## YOUR GOAL
Set down the listing exactly as given, minus images.

## EXERCISE DATA

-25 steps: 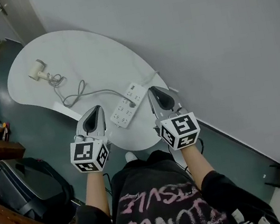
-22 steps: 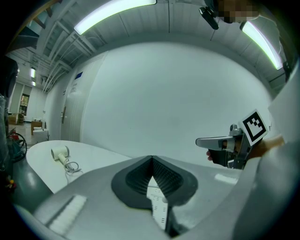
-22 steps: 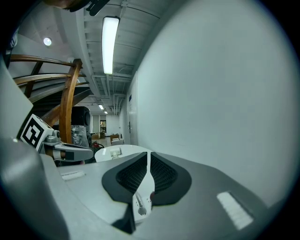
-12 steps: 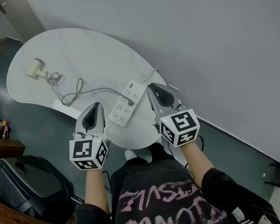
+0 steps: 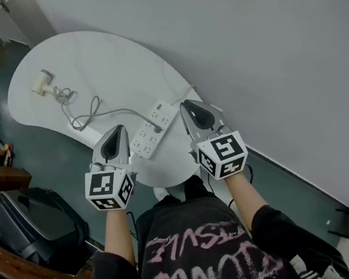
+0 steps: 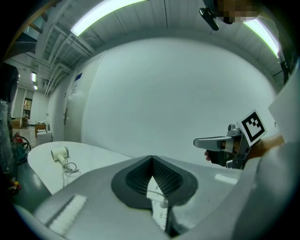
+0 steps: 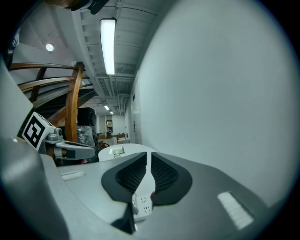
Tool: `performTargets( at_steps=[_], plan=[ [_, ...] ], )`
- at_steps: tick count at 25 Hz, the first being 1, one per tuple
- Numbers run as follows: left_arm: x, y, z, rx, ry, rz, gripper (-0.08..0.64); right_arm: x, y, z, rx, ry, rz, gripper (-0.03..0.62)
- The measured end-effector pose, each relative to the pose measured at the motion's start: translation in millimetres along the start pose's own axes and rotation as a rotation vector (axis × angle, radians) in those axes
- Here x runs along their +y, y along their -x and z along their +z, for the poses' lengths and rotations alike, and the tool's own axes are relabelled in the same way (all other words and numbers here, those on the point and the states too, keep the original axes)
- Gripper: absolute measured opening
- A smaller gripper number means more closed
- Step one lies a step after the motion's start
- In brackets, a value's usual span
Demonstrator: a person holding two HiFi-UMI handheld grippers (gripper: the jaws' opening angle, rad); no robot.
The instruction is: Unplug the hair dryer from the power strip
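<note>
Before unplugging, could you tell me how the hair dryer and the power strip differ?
The hair dryer lies at the table's far end; the power strip lies at its near edge. The hair dryer is stubby; the power strip long and flat. A cord joins them.

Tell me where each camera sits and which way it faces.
Head view: on the person's head, steeply down at table, hair dryer, power strip; forearms, left hand-held gripper and right hand-held gripper show.
Left gripper view: on the left hand-held gripper, along its jaws over the table; right hand-held gripper at right.
Right gripper view: on the right one, along its jaws; left one at left.
All three share the power strip.
</note>
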State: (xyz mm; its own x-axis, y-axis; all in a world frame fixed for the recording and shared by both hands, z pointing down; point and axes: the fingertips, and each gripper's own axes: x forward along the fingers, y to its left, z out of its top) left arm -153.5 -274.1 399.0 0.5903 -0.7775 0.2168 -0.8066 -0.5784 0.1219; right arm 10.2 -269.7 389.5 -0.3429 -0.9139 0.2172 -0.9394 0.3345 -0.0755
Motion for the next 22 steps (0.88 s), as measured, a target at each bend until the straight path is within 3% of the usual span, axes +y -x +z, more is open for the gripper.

## RESULT FOR THIS TASK
-25 steps: 
-22 steps: 
-22 steps: 
-12 steps: 
+0 steps: 
+0 steps: 
+0 steps: 
Tool: `performTargets( at_steps=[_], plan=[ [_, ...] ], )`
- at_steps: tick count at 25 Hz, the first being 1, one per tuple
- Numbers run as follows: left_arm: x, y, z, rx, ry, rz, gripper (-0.08..0.64); right_arm: x, y, z, rx, ry, rz, gripper (-0.03..0.62)
- The measured end-effector pose, each relative to the pose measured at the motion's start: translation in millimetres along the start pose's own axes and rotation as a rotation vector (axis × angle, radians) in those axes
- Here x runs along their +y, y along their -x and z along their +z, for the poses' lengths and rotations alike, and the tool's own axes are relabelled in the same way (all other words and numbers here, those on the point and the states too, keep the original axes)
- Gripper: absolute measured opening
- A smaller gripper number means more closed
- Step one lies a step after the motion's start
- In brackets, a value's usual span
Demonstrator: a person holding two HiFi-UMI handheld grippers (gripper: the jaws' opening angle, rad); no robot.
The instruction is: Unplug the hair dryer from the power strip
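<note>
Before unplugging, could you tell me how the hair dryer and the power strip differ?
The hair dryer lies at the table's far end; the power strip lies at its near edge. The hair dryer is stubby; the power strip long and flat. A cord joins them.

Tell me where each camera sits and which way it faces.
Head view: on the person's head, steeply down at table, hair dryer, power strip; forearms, left hand-held gripper and right hand-held gripper show.
Left gripper view: on the left hand-held gripper, along its jaws over the table; right hand-held gripper at right.
Right gripper view: on the right one, along its jaws; left one at left.
All three share the power strip.
</note>
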State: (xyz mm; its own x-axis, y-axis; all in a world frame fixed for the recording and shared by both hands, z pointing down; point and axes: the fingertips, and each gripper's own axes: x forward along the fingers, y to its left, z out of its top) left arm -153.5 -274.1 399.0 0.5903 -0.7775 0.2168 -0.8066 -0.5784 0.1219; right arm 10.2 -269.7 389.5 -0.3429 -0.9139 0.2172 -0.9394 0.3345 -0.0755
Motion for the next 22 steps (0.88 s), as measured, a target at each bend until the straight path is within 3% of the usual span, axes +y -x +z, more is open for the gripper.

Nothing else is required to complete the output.